=== Instructions to follow ===
From the records below, state how many lines hold the string "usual", without any other text.

=== Source records ===
***

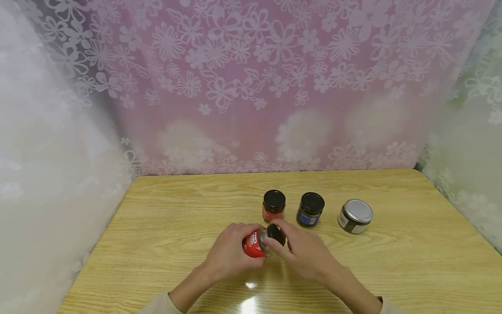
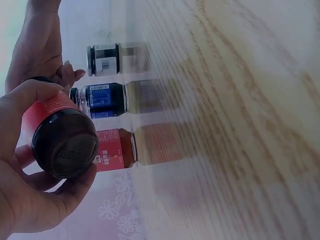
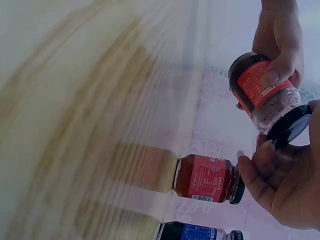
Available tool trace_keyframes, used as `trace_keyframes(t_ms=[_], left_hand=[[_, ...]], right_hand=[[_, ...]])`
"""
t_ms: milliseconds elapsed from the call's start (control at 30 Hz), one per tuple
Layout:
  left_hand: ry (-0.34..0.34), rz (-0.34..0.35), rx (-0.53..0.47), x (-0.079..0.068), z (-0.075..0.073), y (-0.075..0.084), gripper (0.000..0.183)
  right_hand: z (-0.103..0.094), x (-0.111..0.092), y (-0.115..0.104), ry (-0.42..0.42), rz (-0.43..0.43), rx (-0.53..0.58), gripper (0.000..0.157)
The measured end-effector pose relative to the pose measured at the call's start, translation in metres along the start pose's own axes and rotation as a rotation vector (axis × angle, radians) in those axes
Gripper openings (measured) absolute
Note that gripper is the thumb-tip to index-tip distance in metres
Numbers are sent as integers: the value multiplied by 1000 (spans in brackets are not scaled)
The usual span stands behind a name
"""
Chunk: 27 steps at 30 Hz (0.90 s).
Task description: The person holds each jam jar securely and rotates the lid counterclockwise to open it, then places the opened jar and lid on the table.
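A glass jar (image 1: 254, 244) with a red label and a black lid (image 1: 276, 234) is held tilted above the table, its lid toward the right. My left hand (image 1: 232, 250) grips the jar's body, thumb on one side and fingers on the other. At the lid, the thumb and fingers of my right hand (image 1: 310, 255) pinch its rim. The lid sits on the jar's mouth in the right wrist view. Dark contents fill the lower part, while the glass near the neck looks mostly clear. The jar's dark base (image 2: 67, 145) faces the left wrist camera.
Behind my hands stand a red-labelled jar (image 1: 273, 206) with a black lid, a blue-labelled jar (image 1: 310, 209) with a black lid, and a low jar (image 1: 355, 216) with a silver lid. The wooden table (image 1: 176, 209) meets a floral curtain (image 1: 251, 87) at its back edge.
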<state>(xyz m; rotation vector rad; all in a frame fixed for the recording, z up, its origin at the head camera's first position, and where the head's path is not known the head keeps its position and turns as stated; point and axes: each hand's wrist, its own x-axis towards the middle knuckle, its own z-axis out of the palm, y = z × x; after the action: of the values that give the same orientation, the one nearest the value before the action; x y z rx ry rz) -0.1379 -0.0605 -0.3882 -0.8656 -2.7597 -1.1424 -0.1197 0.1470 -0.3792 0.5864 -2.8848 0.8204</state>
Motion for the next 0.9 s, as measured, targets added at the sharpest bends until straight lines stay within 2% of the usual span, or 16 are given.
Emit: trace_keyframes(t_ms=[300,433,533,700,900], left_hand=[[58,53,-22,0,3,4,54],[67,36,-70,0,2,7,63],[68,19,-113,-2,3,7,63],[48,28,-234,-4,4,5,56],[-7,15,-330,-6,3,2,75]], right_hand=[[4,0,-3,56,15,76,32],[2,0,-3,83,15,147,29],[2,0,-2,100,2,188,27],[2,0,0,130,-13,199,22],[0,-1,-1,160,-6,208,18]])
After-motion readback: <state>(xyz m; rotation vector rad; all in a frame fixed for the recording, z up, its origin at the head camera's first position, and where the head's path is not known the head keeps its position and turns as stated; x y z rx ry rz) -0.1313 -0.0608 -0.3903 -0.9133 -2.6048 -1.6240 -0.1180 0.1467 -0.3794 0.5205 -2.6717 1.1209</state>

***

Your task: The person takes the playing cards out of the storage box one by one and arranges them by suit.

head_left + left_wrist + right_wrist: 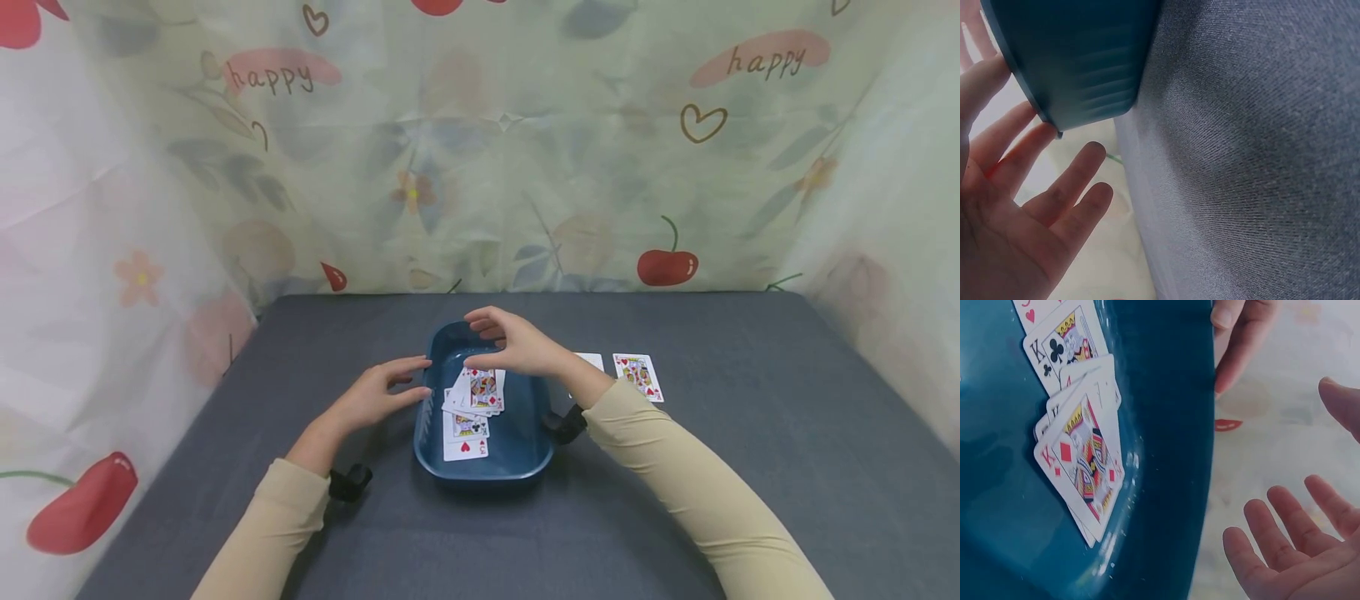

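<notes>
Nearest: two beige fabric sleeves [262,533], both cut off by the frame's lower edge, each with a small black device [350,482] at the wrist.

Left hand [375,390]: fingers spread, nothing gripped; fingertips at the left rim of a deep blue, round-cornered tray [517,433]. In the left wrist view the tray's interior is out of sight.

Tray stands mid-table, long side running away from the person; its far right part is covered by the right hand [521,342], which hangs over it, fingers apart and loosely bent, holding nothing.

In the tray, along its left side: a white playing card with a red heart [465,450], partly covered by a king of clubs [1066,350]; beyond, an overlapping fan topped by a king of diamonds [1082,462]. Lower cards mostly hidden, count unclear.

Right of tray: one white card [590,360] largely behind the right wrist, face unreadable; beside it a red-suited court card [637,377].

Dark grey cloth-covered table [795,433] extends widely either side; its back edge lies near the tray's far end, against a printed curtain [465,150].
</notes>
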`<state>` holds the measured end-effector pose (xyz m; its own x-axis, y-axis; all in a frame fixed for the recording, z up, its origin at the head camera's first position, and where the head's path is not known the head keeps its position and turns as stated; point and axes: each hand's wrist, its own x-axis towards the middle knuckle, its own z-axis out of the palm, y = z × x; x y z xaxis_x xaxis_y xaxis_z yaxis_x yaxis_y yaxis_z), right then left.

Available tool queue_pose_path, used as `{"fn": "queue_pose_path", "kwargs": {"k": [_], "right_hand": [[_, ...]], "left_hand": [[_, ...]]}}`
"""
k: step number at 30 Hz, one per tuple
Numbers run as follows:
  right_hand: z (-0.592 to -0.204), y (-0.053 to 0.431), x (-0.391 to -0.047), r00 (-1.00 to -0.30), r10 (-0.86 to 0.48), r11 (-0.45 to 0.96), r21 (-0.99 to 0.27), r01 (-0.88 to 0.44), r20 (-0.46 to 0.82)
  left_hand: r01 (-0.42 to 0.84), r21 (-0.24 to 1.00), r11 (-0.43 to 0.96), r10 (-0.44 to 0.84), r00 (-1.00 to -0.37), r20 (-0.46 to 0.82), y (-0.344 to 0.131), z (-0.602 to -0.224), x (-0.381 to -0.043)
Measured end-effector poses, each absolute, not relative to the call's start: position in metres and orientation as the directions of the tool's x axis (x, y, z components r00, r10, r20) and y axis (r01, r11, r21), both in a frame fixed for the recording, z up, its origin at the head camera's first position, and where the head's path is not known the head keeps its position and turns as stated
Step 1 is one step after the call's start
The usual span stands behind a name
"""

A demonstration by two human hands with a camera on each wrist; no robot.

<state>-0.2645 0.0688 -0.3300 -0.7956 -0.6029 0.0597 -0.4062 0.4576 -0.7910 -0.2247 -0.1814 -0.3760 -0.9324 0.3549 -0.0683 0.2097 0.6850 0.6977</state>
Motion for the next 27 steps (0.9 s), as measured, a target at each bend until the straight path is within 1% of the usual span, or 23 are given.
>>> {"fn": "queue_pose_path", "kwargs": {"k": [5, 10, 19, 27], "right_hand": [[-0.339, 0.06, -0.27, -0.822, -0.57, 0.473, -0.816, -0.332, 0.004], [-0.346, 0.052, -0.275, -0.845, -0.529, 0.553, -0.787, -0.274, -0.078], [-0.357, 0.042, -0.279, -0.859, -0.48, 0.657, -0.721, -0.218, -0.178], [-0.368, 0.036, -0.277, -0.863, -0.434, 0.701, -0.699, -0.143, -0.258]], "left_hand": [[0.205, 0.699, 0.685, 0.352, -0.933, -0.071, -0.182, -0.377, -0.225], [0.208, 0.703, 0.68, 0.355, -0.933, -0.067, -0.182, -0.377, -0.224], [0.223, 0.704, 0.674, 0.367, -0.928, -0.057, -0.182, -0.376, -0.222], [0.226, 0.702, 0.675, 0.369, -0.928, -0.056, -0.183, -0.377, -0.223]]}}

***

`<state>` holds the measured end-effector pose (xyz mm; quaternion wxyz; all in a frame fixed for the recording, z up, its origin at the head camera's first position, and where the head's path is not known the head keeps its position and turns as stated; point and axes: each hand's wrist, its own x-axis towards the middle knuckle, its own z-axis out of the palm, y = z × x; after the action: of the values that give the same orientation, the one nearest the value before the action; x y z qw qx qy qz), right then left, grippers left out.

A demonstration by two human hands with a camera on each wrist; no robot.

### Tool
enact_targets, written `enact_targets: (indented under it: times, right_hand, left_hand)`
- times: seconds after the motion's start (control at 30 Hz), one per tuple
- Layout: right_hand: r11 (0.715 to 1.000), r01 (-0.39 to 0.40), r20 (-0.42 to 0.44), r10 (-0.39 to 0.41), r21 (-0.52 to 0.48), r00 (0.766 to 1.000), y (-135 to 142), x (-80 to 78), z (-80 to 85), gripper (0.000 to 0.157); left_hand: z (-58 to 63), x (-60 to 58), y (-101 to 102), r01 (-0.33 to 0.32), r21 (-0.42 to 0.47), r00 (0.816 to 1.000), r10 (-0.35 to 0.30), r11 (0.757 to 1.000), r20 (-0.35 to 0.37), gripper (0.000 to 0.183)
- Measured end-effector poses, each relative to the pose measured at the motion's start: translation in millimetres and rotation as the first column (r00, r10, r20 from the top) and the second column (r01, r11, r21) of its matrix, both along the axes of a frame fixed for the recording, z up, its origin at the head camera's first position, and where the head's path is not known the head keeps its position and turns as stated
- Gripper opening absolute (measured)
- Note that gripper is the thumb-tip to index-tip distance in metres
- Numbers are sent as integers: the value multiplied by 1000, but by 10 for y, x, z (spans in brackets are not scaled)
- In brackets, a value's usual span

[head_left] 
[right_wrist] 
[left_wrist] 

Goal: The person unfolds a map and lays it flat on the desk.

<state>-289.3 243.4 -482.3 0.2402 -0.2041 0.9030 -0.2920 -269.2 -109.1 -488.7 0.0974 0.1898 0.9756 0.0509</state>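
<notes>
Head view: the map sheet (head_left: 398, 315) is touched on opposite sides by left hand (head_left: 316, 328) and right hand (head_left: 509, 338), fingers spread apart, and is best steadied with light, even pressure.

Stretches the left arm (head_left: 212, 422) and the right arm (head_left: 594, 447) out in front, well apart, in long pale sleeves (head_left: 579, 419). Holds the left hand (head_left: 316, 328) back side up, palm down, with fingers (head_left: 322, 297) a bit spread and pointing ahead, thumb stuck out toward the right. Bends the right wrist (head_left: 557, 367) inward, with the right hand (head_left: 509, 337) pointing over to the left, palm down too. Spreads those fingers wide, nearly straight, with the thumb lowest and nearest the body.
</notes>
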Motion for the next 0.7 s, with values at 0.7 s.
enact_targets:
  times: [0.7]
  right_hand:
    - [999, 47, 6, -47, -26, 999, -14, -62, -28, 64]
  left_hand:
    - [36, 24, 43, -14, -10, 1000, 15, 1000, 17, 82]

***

=== Response below ===
5